Examine each line of the data. Copy those that contain the string "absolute".

○ ○ ○ ○

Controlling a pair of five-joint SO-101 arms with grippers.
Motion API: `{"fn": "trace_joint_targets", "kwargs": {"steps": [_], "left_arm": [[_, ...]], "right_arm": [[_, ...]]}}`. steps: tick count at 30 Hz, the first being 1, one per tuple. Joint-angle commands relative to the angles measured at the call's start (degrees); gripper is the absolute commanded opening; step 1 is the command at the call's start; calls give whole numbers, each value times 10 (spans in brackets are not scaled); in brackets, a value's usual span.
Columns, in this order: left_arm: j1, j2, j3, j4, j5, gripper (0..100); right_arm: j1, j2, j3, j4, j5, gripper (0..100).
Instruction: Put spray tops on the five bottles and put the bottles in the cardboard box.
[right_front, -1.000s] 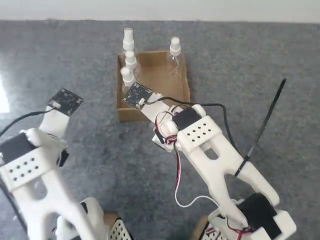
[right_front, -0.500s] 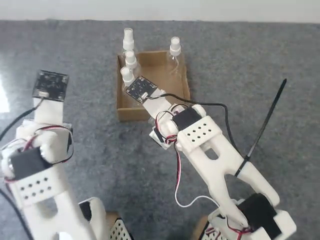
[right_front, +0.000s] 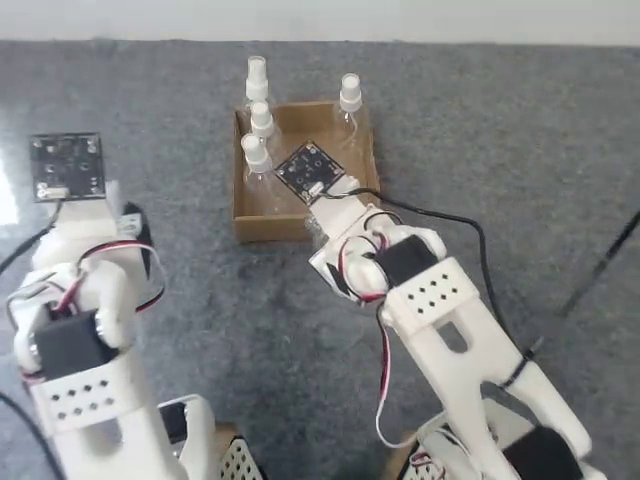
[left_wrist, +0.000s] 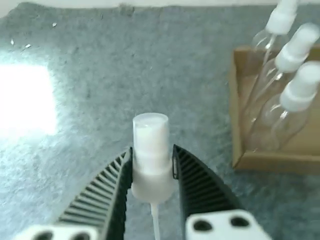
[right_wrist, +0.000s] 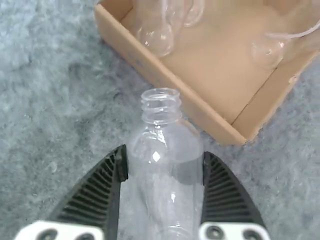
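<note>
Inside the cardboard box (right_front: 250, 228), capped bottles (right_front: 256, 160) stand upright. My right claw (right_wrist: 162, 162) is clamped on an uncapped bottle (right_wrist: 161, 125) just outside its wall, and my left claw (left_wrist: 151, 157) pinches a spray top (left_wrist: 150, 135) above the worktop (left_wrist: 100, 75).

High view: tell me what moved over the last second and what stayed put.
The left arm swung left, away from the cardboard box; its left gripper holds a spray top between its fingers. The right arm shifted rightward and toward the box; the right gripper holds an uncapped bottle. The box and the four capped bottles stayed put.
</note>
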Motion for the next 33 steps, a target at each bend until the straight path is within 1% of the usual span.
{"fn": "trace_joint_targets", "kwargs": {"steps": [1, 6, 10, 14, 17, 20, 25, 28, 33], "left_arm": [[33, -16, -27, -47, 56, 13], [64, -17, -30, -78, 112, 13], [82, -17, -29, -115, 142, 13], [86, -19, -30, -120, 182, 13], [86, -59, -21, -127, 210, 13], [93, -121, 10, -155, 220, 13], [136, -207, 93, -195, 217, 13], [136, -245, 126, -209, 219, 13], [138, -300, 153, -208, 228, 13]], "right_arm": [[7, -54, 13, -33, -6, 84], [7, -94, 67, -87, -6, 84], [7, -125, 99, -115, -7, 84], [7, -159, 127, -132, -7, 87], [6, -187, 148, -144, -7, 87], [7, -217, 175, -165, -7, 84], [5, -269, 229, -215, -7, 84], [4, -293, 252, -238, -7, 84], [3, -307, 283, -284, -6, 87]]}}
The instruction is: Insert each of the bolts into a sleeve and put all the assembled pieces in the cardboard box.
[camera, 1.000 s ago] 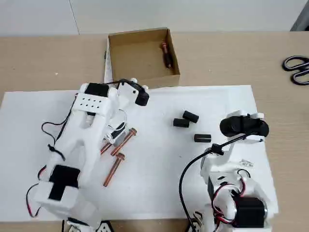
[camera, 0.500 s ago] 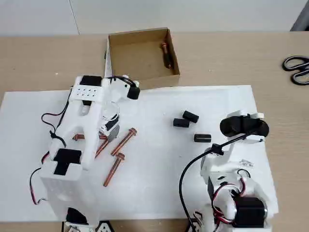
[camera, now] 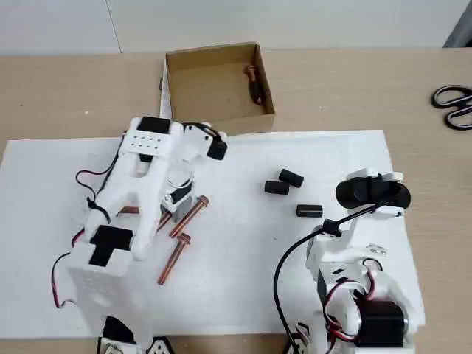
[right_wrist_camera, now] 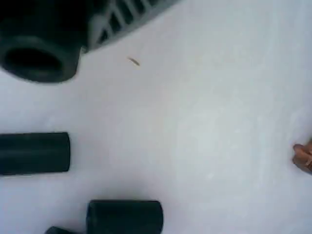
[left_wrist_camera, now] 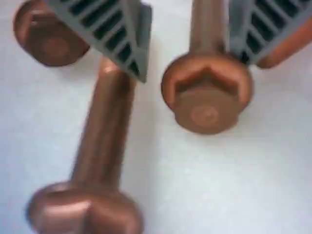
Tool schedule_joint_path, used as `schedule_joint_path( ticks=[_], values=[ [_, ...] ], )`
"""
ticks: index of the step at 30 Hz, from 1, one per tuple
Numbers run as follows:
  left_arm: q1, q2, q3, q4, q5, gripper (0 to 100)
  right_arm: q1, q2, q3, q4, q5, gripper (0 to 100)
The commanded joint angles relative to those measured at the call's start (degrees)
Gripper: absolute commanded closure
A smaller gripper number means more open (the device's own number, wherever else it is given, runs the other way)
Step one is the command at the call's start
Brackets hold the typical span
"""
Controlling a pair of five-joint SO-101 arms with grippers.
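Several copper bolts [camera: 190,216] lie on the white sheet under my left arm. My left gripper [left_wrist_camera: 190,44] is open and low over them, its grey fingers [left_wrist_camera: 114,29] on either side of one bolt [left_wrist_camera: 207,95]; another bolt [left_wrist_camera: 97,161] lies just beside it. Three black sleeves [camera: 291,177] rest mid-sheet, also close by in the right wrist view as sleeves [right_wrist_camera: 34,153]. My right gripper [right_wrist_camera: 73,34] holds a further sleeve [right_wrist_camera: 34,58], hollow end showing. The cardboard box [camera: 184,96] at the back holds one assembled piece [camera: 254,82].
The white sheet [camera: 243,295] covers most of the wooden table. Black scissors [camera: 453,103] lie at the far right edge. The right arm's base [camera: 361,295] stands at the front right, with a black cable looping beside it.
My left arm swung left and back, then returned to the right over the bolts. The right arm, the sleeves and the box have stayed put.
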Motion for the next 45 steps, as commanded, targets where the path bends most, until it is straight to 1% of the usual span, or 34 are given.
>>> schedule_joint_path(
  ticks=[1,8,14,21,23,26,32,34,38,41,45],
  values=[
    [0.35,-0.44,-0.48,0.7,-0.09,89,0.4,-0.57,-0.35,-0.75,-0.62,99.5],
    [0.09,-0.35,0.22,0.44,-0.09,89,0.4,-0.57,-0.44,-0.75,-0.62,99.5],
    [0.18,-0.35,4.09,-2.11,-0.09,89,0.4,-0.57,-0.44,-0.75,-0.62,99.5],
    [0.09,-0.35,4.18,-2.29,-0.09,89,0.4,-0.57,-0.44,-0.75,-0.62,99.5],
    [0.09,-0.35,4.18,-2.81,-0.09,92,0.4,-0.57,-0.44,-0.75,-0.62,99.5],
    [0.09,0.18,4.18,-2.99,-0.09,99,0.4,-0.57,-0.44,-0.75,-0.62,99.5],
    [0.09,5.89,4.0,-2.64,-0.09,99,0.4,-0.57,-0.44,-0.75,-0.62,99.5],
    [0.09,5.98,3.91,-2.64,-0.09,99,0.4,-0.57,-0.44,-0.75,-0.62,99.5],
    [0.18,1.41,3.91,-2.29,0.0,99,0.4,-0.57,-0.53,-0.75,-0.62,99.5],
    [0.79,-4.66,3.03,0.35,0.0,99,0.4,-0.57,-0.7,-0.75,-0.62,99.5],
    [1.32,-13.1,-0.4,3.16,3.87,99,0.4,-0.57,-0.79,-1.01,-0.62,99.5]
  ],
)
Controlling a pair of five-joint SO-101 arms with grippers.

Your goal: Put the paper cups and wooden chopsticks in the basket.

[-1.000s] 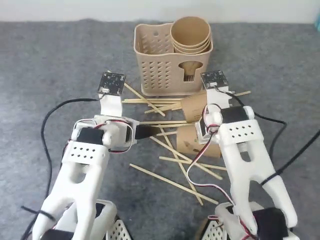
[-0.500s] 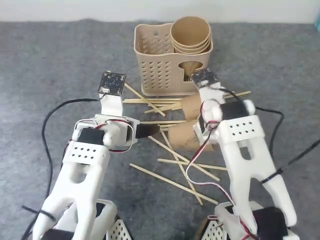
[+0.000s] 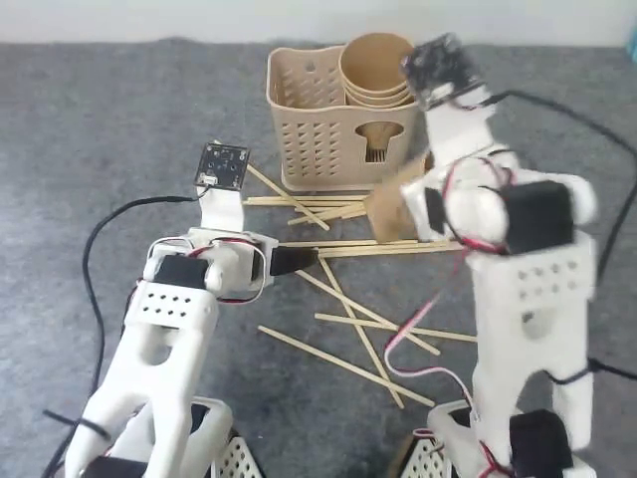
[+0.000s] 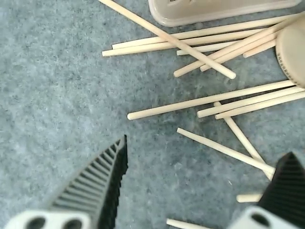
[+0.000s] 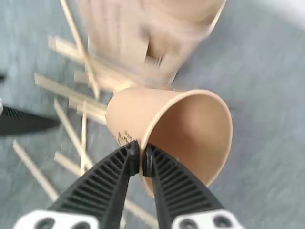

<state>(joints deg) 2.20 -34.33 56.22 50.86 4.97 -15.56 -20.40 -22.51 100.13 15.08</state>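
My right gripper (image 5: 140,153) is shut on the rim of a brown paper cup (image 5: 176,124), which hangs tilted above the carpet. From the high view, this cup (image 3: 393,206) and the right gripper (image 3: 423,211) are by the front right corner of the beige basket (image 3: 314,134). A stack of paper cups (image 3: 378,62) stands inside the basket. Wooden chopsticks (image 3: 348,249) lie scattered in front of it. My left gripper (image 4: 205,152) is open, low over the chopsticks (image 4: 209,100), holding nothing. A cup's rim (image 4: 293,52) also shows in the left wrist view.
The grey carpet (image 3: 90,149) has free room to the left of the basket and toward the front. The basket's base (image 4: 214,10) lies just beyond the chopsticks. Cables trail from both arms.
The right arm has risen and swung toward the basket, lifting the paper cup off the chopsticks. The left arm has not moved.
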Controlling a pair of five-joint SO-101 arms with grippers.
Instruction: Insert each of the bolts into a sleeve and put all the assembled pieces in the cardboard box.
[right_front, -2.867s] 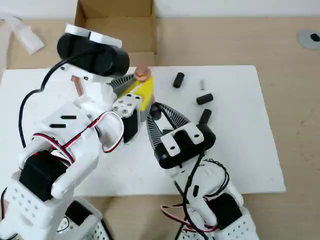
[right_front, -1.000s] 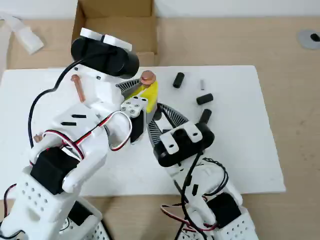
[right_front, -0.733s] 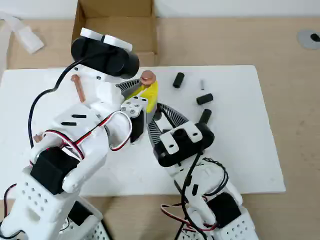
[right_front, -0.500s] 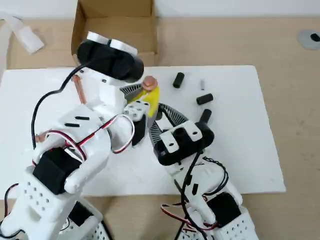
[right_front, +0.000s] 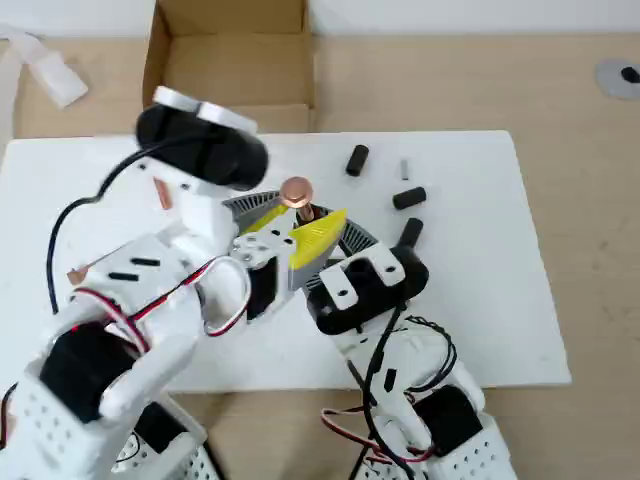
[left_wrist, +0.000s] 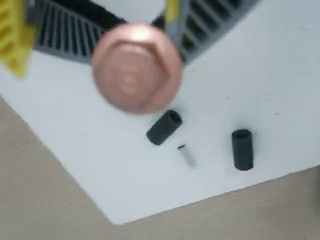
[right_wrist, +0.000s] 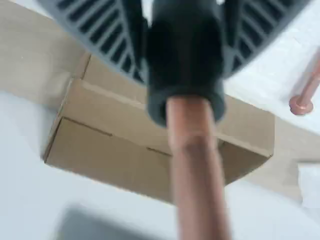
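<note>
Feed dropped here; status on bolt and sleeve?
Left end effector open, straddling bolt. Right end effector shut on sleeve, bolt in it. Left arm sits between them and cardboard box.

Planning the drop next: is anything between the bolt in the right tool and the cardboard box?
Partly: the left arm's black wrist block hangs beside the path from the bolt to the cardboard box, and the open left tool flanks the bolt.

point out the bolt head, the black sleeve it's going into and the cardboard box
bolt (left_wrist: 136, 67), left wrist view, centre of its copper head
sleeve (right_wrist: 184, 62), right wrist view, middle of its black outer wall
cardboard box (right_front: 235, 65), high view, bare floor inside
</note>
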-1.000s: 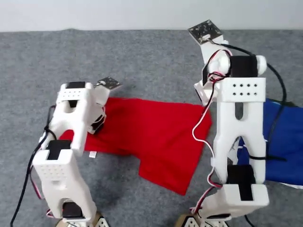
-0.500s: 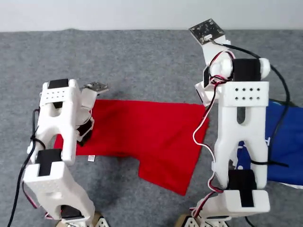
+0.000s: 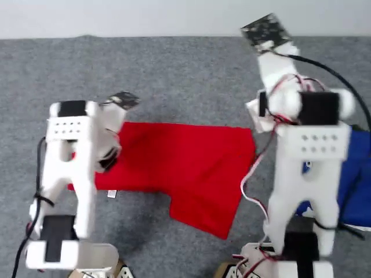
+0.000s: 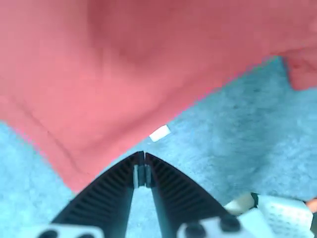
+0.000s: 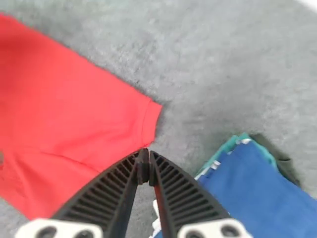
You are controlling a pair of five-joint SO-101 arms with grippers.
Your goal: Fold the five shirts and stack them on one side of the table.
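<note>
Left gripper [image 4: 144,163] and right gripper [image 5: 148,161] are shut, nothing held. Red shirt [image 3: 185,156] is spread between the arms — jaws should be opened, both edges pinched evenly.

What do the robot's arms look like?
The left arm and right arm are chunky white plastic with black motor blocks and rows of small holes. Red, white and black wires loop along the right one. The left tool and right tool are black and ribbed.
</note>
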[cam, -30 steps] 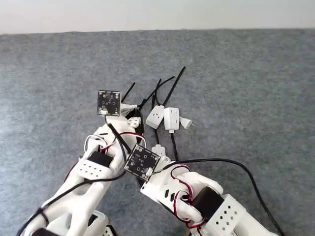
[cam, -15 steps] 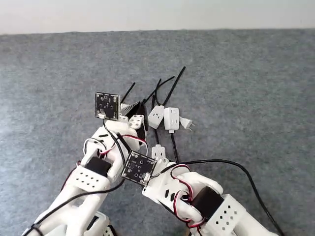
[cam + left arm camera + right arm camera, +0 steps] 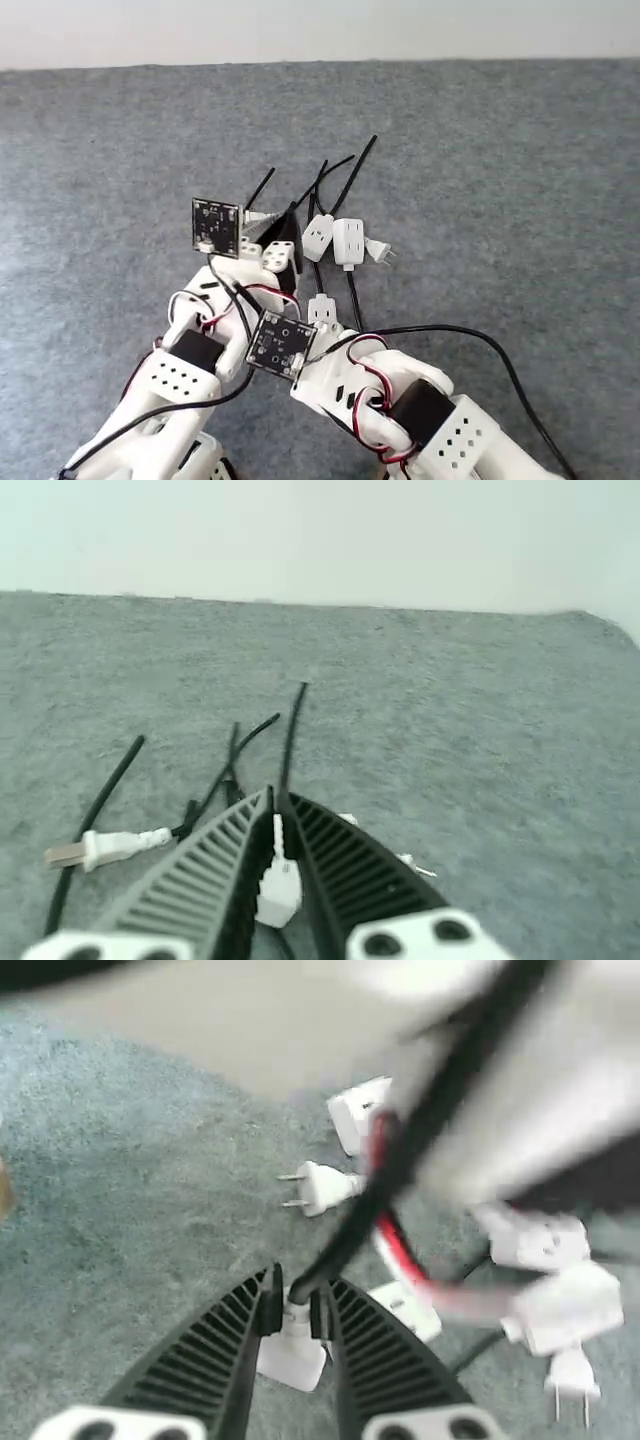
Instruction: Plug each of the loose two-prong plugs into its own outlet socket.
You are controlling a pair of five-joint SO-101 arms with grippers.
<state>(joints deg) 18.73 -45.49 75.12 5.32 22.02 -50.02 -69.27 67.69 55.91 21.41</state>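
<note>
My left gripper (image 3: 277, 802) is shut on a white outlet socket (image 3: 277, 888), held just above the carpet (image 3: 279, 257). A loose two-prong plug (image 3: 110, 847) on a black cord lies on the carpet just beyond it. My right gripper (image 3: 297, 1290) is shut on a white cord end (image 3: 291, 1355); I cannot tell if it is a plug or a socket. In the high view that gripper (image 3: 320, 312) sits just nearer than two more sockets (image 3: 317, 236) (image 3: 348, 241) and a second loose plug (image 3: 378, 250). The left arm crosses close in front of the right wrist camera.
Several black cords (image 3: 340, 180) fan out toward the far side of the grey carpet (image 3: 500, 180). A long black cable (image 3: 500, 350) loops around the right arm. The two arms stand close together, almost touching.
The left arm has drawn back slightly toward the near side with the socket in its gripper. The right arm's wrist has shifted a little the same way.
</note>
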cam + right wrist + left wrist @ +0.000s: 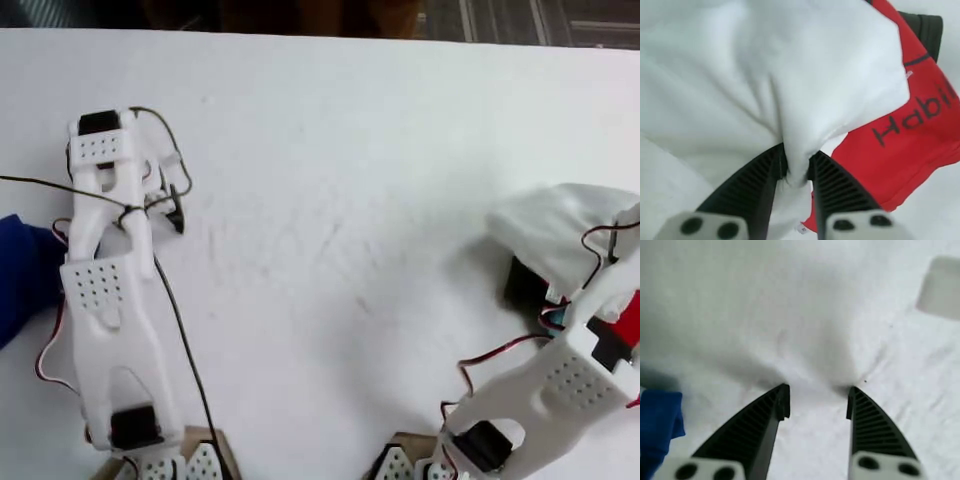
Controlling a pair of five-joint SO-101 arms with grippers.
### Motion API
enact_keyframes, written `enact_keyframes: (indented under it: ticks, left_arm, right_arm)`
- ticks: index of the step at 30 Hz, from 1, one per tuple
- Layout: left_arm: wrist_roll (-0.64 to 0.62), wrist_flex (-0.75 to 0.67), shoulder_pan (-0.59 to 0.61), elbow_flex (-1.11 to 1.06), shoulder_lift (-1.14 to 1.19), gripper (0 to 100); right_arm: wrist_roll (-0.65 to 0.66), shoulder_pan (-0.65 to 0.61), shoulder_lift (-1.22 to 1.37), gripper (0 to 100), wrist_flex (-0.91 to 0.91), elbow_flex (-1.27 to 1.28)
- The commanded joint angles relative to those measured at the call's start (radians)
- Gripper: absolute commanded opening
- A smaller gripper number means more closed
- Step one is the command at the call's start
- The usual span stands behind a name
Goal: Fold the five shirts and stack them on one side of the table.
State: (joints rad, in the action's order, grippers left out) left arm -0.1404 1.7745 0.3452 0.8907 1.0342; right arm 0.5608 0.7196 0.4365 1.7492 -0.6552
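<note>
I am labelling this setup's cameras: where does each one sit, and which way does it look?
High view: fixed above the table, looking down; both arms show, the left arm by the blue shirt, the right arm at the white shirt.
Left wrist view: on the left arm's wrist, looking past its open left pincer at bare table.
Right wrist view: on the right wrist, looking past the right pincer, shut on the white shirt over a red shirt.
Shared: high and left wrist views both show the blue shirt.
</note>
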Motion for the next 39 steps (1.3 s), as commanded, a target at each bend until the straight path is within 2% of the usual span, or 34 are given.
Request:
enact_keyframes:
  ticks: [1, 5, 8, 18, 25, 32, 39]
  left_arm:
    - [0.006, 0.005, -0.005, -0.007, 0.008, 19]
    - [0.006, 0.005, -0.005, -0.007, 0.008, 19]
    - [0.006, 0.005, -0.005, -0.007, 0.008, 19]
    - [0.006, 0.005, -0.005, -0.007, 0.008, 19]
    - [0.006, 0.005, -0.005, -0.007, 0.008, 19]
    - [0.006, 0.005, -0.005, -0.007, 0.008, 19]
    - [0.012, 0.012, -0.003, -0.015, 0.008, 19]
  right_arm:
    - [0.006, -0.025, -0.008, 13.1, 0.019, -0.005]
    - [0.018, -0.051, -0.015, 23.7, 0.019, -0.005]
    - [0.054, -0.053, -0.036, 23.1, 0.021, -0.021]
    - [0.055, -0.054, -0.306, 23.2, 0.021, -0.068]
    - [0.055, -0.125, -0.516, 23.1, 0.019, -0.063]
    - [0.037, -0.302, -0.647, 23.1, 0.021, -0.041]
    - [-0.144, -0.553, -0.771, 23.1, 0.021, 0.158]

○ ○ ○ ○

• [TASK SOLUTION]
Motion API: `{"fn": "trace_joint_targets", "kwargs": {"steps": [_], "left_arm": [[_, ...]], "right_arm": [[_, ...]]}}`. steps: tick count at 30 Hz, the first being 1, one per tuple. Joint-angle commands relative to the angles measured at the call's start (degrees); gripper is the absolute commanded opening; step 1 is the command at the call's start; calls give whole numbers, each value times 10 (spans in brackets are not scaled); in brackets, a value's usual span.
Gripper: absolute commanded closure
- Gripper: absolute commanded opening

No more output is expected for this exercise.